### EXERCISE REQUIREMENTS
Go through the listing below and repeat it exactly, omitting each picture.

COLLECTED DATA: Begin

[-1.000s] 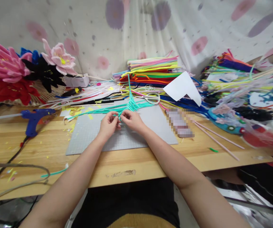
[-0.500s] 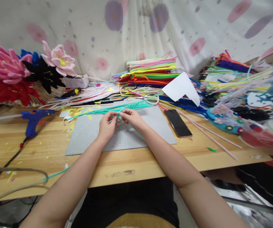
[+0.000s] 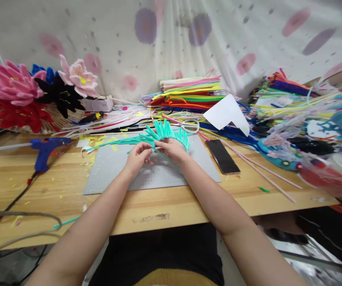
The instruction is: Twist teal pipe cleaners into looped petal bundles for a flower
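Above the grey cutting mat (image 3: 159, 174) I hold a fan of turquoise pipe cleaners (image 3: 164, 129), its looped tips spread upward and to the right. My left hand (image 3: 139, 157) pinches the fan's left end near the base, thumb and fingers together. My right hand (image 3: 171, 150) is closed round its lower edge and covers part of it. A loose turquoise strand runs down beneath my right hand. Longer turquoise pipe cleaners (image 3: 114, 141) stretch left over the mat's far edge. Scissors with a pale handle (image 3: 191, 126) lie just behind the fan.
A blue glue gun (image 3: 44, 153) with its cord lies at left, below fuzzy flowers (image 3: 12, 85). A black phone (image 3: 223, 156) rests on the mat's right edge. Stacked coloured pipe cleaners (image 3: 191, 93), a cut white sheet (image 3: 227, 115) and yellow scraps (image 3: 96, 142) lie around the mat.
The turquoise bundle has been turned up from lying nearly flat, and its loops now fan out above my hands. My hands remain close together at its base.
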The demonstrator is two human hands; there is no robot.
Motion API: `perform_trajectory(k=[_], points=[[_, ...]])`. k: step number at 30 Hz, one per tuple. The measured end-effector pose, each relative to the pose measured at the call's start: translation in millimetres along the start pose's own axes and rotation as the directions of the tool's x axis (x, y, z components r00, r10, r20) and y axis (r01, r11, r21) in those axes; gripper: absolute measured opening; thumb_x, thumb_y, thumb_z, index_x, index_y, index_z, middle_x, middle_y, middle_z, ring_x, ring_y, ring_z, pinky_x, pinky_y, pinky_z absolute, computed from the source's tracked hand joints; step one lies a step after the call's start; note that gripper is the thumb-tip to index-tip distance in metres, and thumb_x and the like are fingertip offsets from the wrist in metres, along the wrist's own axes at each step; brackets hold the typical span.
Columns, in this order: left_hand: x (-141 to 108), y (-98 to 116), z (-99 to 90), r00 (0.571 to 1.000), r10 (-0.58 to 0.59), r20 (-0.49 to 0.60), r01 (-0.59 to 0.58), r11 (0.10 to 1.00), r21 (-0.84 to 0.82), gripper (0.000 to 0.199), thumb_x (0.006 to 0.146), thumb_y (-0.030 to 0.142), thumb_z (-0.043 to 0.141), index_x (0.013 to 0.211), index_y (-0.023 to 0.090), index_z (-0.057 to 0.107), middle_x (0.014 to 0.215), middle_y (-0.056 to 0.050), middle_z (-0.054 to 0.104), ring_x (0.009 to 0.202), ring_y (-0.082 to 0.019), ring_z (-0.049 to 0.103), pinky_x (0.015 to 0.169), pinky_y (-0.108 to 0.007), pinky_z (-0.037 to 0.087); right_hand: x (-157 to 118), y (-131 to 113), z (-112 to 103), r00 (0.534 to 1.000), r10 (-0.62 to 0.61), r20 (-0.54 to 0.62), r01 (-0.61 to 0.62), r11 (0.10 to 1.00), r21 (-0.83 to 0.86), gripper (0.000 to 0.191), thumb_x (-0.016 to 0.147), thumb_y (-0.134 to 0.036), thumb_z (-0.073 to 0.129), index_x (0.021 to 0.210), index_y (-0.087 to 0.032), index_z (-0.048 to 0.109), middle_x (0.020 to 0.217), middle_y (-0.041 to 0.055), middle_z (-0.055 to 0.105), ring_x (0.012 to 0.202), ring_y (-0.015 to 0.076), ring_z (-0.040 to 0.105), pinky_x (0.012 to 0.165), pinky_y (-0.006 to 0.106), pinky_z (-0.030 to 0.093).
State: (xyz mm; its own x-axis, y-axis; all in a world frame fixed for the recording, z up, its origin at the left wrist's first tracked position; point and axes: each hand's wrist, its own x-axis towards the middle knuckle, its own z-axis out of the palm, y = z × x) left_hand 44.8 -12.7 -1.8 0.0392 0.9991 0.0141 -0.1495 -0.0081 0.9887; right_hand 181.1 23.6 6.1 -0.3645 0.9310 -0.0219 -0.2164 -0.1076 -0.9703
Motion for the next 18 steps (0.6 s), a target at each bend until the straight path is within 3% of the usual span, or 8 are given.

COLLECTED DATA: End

### SOLUTION FOR THIS TASK
[-1.000s] 
[-0.500s] 
[+0.000s] 
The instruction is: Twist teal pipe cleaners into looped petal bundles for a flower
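Above the grey cutting mat (image 3: 159, 174) I hold a fan of turquoise pipe cleaners (image 3: 164, 129), its looped tips spread upward and to the right. My left hand (image 3: 139, 157) pinches the fan's left end near the base, thumb and fingers together. My right hand (image 3: 171, 150) is closed round its lower edge and covers part of it. A loose turquoise strand runs down beneath my right hand. Longer turquoise pipe cleaners (image 3: 114, 141) stretch left over the mat's far edge. Scissors with a pale handle (image 3: 191, 126) lie just behind the fan.
A blue glue gun (image 3: 44, 153) with its cord lies at left, below fuzzy flowers (image 3: 12, 85). A black phone (image 3: 223, 156) rests on the mat's right edge. Stacked coloured pipe cleaners (image 3: 191, 93), a cut white sheet (image 3: 227, 115) and yellow scraps (image 3: 96, 142) lie around the mat.
The turquoise bundle has been turned up from lying nearly flat, and its loops now fan out above my hands. My hands remain close together at its base.
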The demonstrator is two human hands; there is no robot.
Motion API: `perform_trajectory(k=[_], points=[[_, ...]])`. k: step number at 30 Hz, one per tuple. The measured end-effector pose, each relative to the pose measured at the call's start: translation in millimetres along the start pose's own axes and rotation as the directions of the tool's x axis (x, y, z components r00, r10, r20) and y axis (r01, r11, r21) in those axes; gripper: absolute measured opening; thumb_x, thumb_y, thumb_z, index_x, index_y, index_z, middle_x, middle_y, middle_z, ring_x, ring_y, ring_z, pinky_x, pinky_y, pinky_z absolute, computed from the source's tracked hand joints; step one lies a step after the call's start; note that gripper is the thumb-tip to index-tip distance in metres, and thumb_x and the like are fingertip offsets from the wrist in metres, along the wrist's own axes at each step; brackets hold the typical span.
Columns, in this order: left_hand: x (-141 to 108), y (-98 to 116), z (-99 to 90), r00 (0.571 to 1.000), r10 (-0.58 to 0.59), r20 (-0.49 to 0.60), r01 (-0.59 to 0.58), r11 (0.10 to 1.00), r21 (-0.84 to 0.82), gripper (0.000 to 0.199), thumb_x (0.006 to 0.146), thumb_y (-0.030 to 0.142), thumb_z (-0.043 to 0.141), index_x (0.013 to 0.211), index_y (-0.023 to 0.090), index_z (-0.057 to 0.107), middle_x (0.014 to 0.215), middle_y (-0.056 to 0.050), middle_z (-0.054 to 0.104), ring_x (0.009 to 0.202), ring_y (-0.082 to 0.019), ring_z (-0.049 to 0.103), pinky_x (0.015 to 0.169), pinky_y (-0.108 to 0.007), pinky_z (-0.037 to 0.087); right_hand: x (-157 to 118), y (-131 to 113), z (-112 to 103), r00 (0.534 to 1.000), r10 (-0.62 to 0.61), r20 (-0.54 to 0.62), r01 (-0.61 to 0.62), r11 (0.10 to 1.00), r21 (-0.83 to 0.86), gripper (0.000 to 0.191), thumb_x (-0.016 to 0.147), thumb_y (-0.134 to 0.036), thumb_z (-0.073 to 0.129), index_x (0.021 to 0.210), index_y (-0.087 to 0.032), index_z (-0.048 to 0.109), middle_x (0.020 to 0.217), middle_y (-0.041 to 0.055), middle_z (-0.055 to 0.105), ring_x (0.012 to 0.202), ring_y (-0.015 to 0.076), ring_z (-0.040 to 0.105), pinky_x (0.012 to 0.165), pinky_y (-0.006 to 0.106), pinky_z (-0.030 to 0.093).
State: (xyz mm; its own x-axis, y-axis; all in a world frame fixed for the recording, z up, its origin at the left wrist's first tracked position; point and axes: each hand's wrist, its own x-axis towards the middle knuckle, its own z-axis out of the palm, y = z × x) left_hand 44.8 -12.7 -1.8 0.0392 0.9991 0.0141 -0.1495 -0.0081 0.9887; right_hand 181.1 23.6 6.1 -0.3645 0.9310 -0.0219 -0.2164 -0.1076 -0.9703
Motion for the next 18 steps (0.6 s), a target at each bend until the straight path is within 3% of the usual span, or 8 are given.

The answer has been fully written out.